1 cup all purpose flour
1 cup water
4 ounces butter
2 tablespoons sugar
1/3 teaspoon salt
4 eggs


Preparation:

  • Combine flour, sugar and salt. Set aside. In a saucepan heat the water, add butter and cook until butter is melted. Add flour mixture to hot water and mix all at once. Cook until mixture forms a firm ball. Cool slightly and add eggs (one at a time). Beat until each egg is thoroughly incorporated and a batter is formed. After all four eggs have been added, put the dough in the refrigerator and chill for couple hours. Chilled dough should be thick enough to hold its shape when piped.

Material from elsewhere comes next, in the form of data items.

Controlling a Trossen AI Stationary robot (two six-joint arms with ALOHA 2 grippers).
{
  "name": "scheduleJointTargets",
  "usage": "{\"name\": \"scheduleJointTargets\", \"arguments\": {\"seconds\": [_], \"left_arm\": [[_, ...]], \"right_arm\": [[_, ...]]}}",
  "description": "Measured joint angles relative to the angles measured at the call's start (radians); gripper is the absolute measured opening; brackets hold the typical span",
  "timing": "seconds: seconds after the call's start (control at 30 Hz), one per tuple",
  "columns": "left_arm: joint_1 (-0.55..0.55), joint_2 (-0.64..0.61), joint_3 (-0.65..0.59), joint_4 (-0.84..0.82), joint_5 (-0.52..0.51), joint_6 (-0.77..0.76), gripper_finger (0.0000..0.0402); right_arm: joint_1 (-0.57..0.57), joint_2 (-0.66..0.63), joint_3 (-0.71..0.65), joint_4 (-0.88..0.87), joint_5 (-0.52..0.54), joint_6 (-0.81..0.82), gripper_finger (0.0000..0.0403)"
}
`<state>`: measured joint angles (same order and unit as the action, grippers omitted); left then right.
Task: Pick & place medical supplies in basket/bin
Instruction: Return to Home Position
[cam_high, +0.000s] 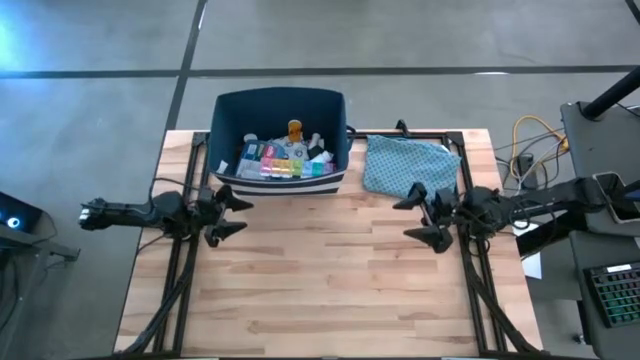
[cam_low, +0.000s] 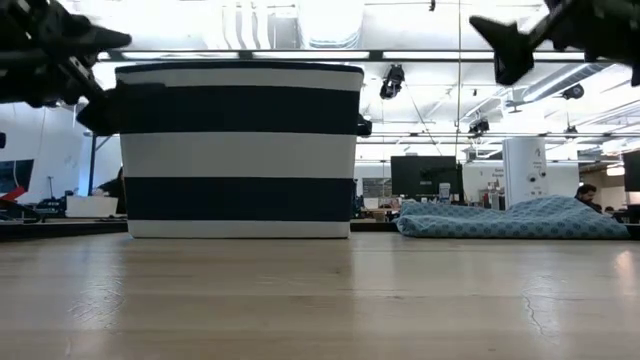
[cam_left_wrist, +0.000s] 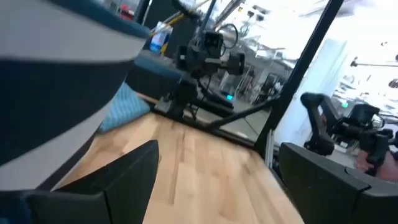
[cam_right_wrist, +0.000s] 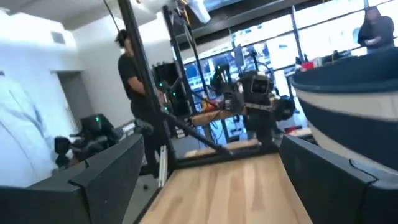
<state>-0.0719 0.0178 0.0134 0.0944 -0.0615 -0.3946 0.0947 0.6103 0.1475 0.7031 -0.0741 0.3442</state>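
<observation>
At far table (cam_high: 330, 270) edge, bin (cam_high: 280, 108) crosswise

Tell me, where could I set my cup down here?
On the table, the bare wood between the left hand and right hand, and all the way to the near edge, is free. The far edge is crowded: the bin holding supplies, with the teal pouch beside it.

table (cam_high: 330, 285): smooth wood | bin (cam_low: 235, 150): matt cloth | pouch (cam_high: 405, 165): patterned cloth
</observation>
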Motion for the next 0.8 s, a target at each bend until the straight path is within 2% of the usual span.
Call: {"name": "scheduleJointTargets", "arguments": {"seconds": [0.2,0.27,0.47,0.53,0.67,0.8], "left_arm": [[0.000,0.017,-0.001,-0.020,0.000,-0.062,0.0308],[0.000,0.015,-0.001,-0.024,0.000,-0.067,0.0308],[0.000,0.016,-0.002,-0.024,-0.001,-0.076,0.0308],[0.000,0.016,-0.002,-0.024,-0.001,-0.075,0.0308],[0.000,0.021,-0.002,-0.024,-0.001,-0.076,0.0308],[0.000,0.021,-0.002,-0.024,-0.001,-0.076,0.0308]], "right_arm": [[-0.003,-0.017,-0.097,0.034,0.010,0.000,0.0364],[-0.005,-0.037,-0.136,0.037,0.044,0.004,0.0364],[-0.029,-0.125,-0.139,-0.107,0.103,-0.015,0.0364],[-0.041,-0.155,-0.139,-0.153,0.090,-0.008,0.0364],[-0.045,-0.223,-0.139,-0.264,-0.002,0.027,0.0364],[-0.046,-0.301,-0.139,-0.297,-0.007,-0.016,0.0364]]}}
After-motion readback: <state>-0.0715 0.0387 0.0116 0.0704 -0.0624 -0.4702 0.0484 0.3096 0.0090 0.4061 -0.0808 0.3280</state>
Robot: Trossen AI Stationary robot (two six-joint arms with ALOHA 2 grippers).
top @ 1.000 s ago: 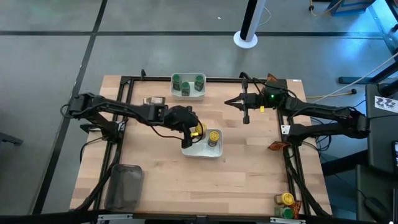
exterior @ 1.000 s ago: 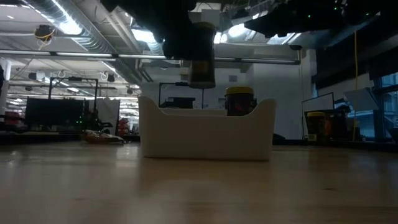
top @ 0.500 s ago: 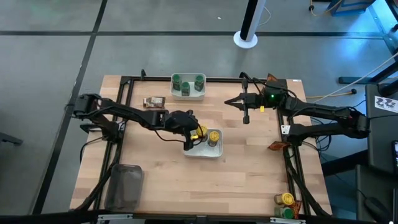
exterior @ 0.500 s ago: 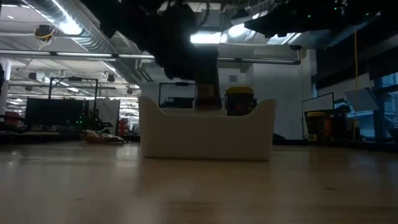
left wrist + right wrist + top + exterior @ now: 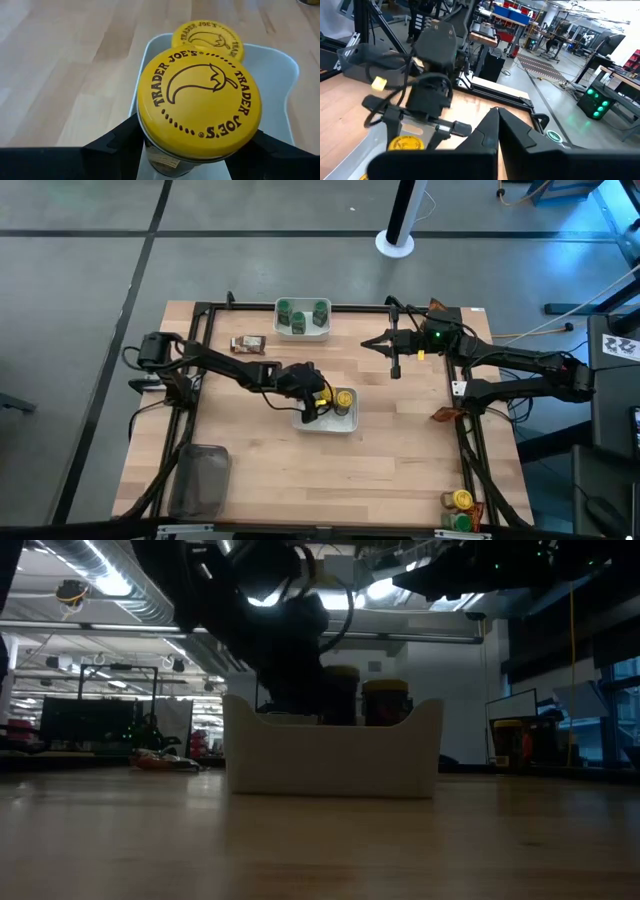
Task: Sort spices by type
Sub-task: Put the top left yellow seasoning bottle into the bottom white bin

  • Grease a large piece of parchment paper or foil with oil to prevent the doughnuts from sticking to it
  • Place the dough in a large pastry bag fitted with a large star tip and pipe the batter one inch apart onto the prepared greased paper or foil. Crullers should be about 2.5 or 3 inches in diameter, with a hole about 1 inch in diameter.
  • When ready to fry, put oil in a deep pan and heat it until hot. Cut the paper around each of the crullers which will allow you to pick up each of them individually and gently invert it over the hot oil to fry. The crullers will be more than double in size so leave plenty of room.
  • Fry crullers until puffed and golden, flipping them every 30 seconds or so. Drain them on a wire rack or paper towel, cool slightly, then put on a frosting glaze or decorate as desired.